Expats may experience crime, uncertainty and political unrest, or living in a hardship post while abroad.

Expat and Burnout

What is an Emotion?

In order to deal with these burnout components and stressors, we must first define stress as an emotion. According to the Co-Active Training Institute, we can describe it as “Energy in motion.” Emily and Amelia Nagoski take it a step further, describing emotions as cycles that happen in your body. Emotions are:

  1. Neurological events
  2. Responses with a beginning, middle, and end.
  3. Tunnels that we have to go all the way through in order to get to the light at the end.

In other words, we are neurologically designed to produce an emotional response to external stimulus, as it has been those instinctive reactions that have historically kept us out of harm’s way. We are then, as the Nabroskis put it, “Emotional beings who, on occasion, think.”

What Happens When We Fail to Complete These Neurological Cycles?

An incomplete stress cycle leads to burnout. This is because exhaustion happens when we get stuck in an emotion. And, here’s the catch: Even if we fix the problem and take away the external stressor that is causing the stress, it still doesn’t address the emotion. This is because dealing with the feeling is different than dealing with the action: Just because we remove the stressor doesn’t mean that we’ve completed the stress cycle, so when we don’t complete the emotional stress cycle, that’s when we face burnout.

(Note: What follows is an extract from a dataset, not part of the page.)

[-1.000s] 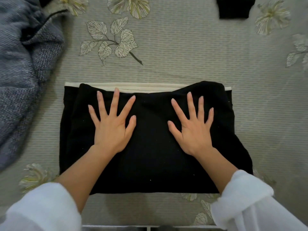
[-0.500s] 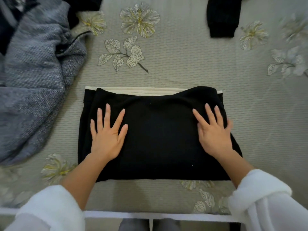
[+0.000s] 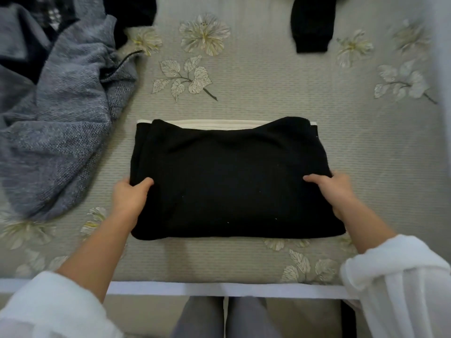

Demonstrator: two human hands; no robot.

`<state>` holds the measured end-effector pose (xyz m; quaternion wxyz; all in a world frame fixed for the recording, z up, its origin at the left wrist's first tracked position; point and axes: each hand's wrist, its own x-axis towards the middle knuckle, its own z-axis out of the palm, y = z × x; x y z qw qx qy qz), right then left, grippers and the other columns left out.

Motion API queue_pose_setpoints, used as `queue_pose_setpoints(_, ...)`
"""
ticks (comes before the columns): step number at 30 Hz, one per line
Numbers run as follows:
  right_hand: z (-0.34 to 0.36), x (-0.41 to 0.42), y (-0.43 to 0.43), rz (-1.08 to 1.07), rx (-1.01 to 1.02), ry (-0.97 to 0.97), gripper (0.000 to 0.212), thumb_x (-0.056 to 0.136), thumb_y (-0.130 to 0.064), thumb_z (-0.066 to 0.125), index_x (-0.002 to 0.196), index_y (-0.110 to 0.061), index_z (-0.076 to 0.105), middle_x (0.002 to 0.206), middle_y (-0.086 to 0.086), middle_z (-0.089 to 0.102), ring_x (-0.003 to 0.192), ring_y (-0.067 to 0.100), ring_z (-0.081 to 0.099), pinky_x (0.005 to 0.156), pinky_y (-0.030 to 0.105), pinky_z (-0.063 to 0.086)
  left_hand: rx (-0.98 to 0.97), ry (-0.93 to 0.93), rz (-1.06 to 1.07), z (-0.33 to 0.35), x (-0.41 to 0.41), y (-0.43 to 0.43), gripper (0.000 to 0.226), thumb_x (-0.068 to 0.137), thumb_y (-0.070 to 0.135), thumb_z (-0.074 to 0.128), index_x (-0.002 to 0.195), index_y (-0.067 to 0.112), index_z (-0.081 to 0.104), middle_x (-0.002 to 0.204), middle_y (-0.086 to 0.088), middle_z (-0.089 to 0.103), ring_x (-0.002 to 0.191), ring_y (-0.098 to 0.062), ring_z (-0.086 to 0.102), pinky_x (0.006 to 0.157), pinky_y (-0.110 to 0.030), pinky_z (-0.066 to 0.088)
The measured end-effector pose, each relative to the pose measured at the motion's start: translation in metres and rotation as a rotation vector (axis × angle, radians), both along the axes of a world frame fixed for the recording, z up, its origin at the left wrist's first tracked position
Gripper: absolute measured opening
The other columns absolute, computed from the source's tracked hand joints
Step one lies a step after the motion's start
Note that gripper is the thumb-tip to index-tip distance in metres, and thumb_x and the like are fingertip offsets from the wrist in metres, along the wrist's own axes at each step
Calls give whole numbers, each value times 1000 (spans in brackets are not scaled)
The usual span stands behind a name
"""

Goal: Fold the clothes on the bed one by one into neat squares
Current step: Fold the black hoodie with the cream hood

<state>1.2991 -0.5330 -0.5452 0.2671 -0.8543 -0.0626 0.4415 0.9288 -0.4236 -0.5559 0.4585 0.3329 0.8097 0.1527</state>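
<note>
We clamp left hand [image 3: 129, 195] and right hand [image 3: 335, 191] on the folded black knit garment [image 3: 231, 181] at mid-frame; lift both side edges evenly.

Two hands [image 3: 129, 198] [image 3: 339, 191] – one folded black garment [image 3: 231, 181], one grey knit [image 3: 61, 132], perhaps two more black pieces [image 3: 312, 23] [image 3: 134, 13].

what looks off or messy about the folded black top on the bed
The folded black top is not quite square: a cream band peeks out along its far edge. The grey knit to its left lies unfolded.
</note>
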Motion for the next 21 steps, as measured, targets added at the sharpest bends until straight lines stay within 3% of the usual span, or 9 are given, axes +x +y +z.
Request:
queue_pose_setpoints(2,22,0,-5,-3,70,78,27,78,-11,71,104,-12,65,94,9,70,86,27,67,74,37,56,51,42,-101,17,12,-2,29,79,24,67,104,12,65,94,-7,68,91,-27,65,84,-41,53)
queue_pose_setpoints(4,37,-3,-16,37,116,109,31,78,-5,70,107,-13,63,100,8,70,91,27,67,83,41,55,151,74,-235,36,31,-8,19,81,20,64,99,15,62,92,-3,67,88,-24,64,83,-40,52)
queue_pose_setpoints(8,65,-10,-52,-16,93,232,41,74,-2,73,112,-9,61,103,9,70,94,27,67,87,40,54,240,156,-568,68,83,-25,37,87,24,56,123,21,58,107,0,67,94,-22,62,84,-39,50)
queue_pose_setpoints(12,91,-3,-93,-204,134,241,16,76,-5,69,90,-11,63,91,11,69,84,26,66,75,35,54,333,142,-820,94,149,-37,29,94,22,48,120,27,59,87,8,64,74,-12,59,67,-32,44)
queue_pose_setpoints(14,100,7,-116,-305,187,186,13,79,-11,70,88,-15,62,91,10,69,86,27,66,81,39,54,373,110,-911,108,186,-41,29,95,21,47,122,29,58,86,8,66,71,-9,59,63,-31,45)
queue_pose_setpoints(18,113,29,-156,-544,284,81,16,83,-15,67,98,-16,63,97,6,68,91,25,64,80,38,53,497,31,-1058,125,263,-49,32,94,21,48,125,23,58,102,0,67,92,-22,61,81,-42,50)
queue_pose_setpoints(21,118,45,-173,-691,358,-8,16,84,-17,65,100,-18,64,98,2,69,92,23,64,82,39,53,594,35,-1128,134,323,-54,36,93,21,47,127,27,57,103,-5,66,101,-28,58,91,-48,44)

Ways to Break the Stress Cycle

As suggested by Emily and Amelia Nagoski in their podcast episode with Brene Brown, here are 7 ways for us to address and break the stress cycle, wherever in the world we are:

  1. Physical activity

Yes, this is in reference to exercise, but it can also be any bodily movement such as stretching or going on a short walk. It doesn’t have to be intense, and arriving in a different country may provide opportunities to try out new forms of movement.

  1. Breathing

Focusing on our breathing regulates the nervous system. This includes breathing deeply and focusing on our inhales and exhales. Meditation is one useful way to tune into our breathing.

  1. Social Interaction

Social interaction helps to break the cycle, so reach out to a friend or partner at the end of the day to engage in pleasant conversations, whether it be a Zoom call with someone back home, your partner, or a new acquaintance in your host country.

  1. Laughter

Those deep, uncontrolled belly laughs not only feel good, but also help release stress. Download a good movie or book, or call a friend who is guaranteed to make you crack up.

  1. Affection

Nagoskis’ research shows that a 20-second hug in a safe context, or hugging until we are relaxed, helps to break the stress cycle. If we’re alone, wrapping our arms around ourselves in a self-hug can emulate this sense of affection.

  1. Body Awareness

Turning toward the physical sensation of an emotion in a state of awareness helps to release stress. Get curious and way attention: What do you physically feel? Tuning in with physical awareness as our cheeks get hot, or as tears roll down our cheeks, lets the emotion run its course.

  1. Creative Expression or Imagining

Whether it be music, art, journaling, or simply daydreaming, any form of creative expression or imagining can help us to relieve stress.

The Palouse Mindfulness Course provides free resources for physical activity, mindful breathing, and body awareness. Whether we choose these or any other method of breaking the stress cycle, we’ve got to find ways for us to handle stress in healthy ways. Not only will it lead to greater enjoyment, but it allows us to maintain our basic mental health during our expat experience.